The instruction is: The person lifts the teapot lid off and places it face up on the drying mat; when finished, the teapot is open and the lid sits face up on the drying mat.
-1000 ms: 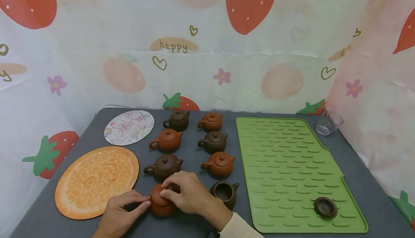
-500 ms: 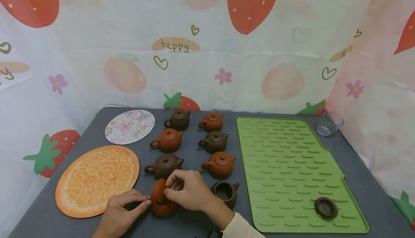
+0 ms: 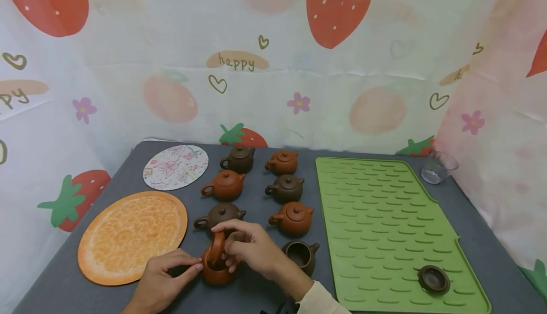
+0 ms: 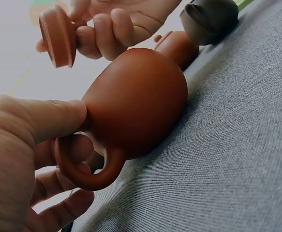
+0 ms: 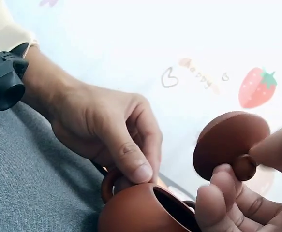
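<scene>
My left hand (image 3: 164, 278) pinches the loop handle of a reddish-brown clay teapot (image 4: 141, 101), which stands on the cloth near the front. In my right hand (image 3: 258, 252) is the teapot's lid (image 5: 228, 142), gripped by its round knob. The lid is tilted nearly upright over the pot, clear of the rim in the left wrist view, and the dark opening shows in the right wrist view. To the right of my right hand stands a dark brown teapot (image 3: 312, 262) with no lid on. A dark lid (image 3: 434, 280) lies upside down on the green mat.
Several lidded teapots stand in two columns behind, the nearest a dark one (image 3: 222, 213) and an orange-brown one (image 3: 295, 219). The green mat (image 3: 384, 238) lies right, a glass (image 3: 438, 167) beyond it. Left are an orange round placemat (image 3: 132, 238) and a floral one (image 3: 176, 166).
My right hand has lifted the lid off the teapot and tipped it up on edge. My left hand stays at the handle. The head view has shifted slightly.
</scene>
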`<state>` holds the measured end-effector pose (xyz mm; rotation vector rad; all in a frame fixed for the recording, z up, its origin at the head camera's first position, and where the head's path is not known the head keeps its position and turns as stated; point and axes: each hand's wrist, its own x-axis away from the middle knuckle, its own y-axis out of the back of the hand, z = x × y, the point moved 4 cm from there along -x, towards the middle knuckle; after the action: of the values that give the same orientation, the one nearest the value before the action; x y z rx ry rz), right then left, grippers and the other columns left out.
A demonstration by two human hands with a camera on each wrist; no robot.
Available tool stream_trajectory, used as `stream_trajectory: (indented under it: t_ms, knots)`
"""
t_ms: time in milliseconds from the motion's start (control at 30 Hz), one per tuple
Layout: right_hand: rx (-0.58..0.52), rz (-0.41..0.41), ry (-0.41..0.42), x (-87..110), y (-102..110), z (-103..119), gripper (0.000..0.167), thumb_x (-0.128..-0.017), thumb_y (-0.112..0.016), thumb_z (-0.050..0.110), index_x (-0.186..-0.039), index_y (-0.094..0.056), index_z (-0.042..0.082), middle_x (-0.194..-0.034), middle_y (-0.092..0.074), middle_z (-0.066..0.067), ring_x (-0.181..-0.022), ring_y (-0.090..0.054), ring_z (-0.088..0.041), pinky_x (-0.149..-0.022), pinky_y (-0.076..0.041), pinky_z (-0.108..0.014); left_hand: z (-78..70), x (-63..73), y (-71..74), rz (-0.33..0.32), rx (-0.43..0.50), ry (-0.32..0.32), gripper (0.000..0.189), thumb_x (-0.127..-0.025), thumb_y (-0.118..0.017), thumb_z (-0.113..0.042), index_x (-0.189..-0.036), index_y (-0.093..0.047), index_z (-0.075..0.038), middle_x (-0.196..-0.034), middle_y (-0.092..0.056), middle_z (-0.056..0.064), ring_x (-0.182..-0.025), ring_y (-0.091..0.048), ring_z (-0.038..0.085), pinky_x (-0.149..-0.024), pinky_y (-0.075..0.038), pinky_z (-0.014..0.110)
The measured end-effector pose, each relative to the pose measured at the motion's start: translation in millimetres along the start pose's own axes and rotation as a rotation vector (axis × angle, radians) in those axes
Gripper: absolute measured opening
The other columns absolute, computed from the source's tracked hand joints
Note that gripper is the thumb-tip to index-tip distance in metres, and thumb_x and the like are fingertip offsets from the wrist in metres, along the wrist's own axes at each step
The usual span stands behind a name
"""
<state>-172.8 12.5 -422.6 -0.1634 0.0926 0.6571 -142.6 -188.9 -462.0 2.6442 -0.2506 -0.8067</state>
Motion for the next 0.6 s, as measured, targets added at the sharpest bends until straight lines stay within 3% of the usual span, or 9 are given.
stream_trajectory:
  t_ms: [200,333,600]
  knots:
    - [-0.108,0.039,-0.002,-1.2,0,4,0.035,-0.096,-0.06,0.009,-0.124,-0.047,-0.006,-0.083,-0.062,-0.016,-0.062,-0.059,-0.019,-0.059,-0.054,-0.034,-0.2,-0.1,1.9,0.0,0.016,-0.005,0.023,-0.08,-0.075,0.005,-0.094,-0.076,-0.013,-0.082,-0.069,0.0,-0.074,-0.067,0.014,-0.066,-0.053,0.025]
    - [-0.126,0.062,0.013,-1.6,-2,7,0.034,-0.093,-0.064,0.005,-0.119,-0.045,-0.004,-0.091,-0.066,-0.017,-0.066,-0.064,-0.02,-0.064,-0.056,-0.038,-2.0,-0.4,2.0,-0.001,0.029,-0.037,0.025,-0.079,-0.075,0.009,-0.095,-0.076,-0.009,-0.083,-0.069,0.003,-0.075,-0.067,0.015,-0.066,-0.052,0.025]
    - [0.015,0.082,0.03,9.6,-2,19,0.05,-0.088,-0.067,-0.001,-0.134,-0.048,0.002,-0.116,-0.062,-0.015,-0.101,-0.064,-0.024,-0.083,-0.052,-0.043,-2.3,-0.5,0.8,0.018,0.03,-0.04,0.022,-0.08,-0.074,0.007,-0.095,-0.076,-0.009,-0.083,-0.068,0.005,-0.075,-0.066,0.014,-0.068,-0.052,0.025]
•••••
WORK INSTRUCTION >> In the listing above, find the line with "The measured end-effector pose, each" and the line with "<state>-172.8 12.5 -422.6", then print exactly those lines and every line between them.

SOLVED EXERCISE >>
The measured end-effector pose, each relative to the pose measured at the motion's start: translation in millimetres along the start pose's own axes and rotation as a rotation vector (axis × angle, radians) in those axes
Gripper: absolute measured opening
The other columns absolute, computed from the source's tracked hand joints
Note that gripper is the thumb-tip to index-tip distance in metres, and thumb_x and the like are fingertip offsets from the wrist in metres, along the wrist's own axes at each step
The usual span stands behind a name
"""
<state>-172.8 12.5 -422.6 -0.1634 0.0926 0.6571 -142.6 -188.9 -462.0 2.6442 -0.2506 -0.8067</state>

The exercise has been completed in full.